**Directions**
Transcribe the listing from its top line through the line with "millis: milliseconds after". Keep it exact, both ends included, and add nothing.

══════════

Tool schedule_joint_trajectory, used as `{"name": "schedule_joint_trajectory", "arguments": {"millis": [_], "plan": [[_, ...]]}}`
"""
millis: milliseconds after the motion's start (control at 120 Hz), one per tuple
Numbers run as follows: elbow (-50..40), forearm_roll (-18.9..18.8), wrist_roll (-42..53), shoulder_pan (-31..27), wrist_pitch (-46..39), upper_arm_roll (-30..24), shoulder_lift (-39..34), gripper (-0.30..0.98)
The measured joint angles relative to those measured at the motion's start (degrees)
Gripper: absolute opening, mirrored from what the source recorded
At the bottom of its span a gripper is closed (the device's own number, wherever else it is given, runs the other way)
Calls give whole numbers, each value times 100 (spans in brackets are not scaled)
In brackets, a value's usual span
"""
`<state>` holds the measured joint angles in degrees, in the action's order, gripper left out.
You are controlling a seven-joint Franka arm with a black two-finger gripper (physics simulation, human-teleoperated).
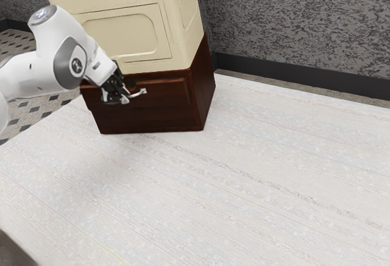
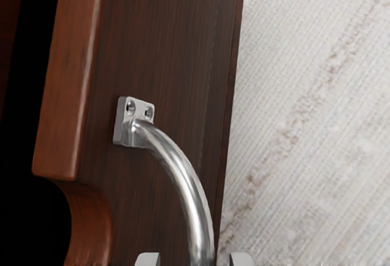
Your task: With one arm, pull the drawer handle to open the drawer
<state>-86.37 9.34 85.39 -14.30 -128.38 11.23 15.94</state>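
In the exterior view my gripper (image 1: 125, 99) is at the silver handle (image 1: 139, 94) on the front of the dark red-brown drawer (image 1: 164, 103). The wrist view has the curved metal handle (image 2: 186, 178) running from its screwed mount down between the two fingertips of my gripper (image 2: 195, 260). A gap separates the bar from each fingertip, so the gripper is open around it. Behind the top edge of the wooden drawer front (image 2: 164, 47) lies a dark gap; how far out the drawer stands I cannot tell. The handle's other end is hidden.
A cream-coloured box (image 1: 128, 31) with raised handles sits on top of the wooden cabinet (image 1: 205, 86). The pale, streaked tabletop (image 1: 244, 175) spreads out before and beside the cabinet. A dark textured wall (image 1: 298, 28) stands behind.
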Motion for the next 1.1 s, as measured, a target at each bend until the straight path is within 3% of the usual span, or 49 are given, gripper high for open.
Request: {"name": "schedule_joint_trajectory", "arguments": {"millis": [1100], "plan": [[-1426, -5, -17, 158, -328, -32, -1096, 6]]}}
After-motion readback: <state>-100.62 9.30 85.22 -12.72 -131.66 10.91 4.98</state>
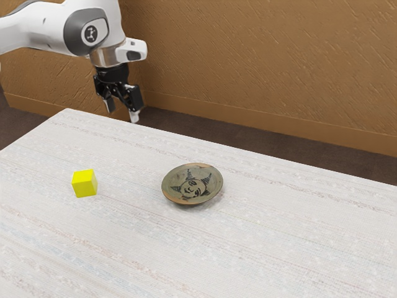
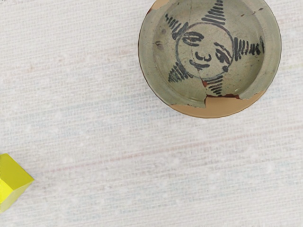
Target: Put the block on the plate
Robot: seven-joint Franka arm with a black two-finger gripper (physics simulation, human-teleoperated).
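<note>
The yellow block (image 1: 85,183) sits on the table (image 1: 260,248), well apart from the plate (image 1: 192,184) and toward the exterior view's left of it. The black gripper (image 1: 122,112) hangs above the table's far side, its fingers spread wide with nothing between them. The likeliest failure is a poor grasp: the wrist view catches the block partly cut off and set askew, so coming down without first moving across and turning to match its faces could miss it, or pinch it by the corners and twist it loose. Carried too low, it might clip the plate's raised lip and shove the plate along; let go off-centre, it could land on the sloping edge, tip and slide off. The block looks like a plain cube, flat-faced and sharp-edged, in one bright, even colour. The plate is round and dished, apparently ceramic, with a grey-green glaze, fine cracks and a dark painted face ringed by striped points; its worn rim shows bare tan patches. The tabletop is whitish, with a woven-looking grain and faint streaks, and the brown wall (image 1: 260,68) behind is roughly scored.
</note>
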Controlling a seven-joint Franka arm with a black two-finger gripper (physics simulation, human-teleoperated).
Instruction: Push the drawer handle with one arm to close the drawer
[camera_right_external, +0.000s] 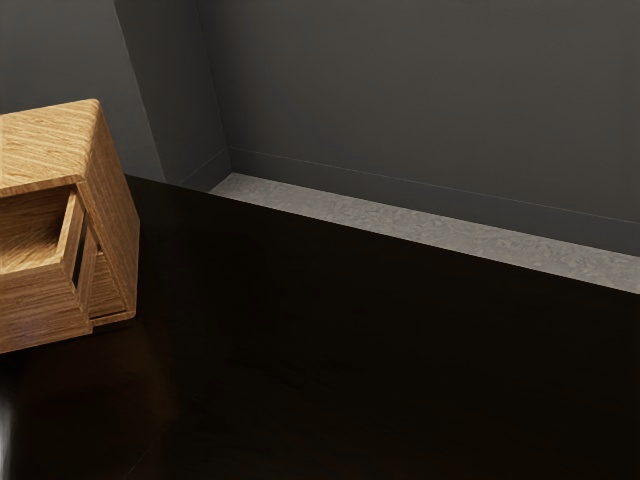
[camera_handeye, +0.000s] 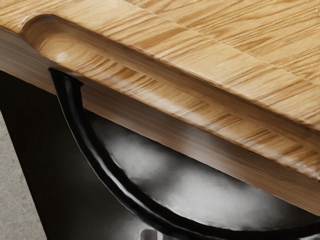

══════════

**Exercise answer**
Tool schedule_joint_trajectory, used as `{"name": "schedule_joint_trajectory", "arguments": {"millis": [_], "plan": [[_, ...]]}}`
"""
millis: milliseconds after the motion's start (control at 120 Hz), one per tuple

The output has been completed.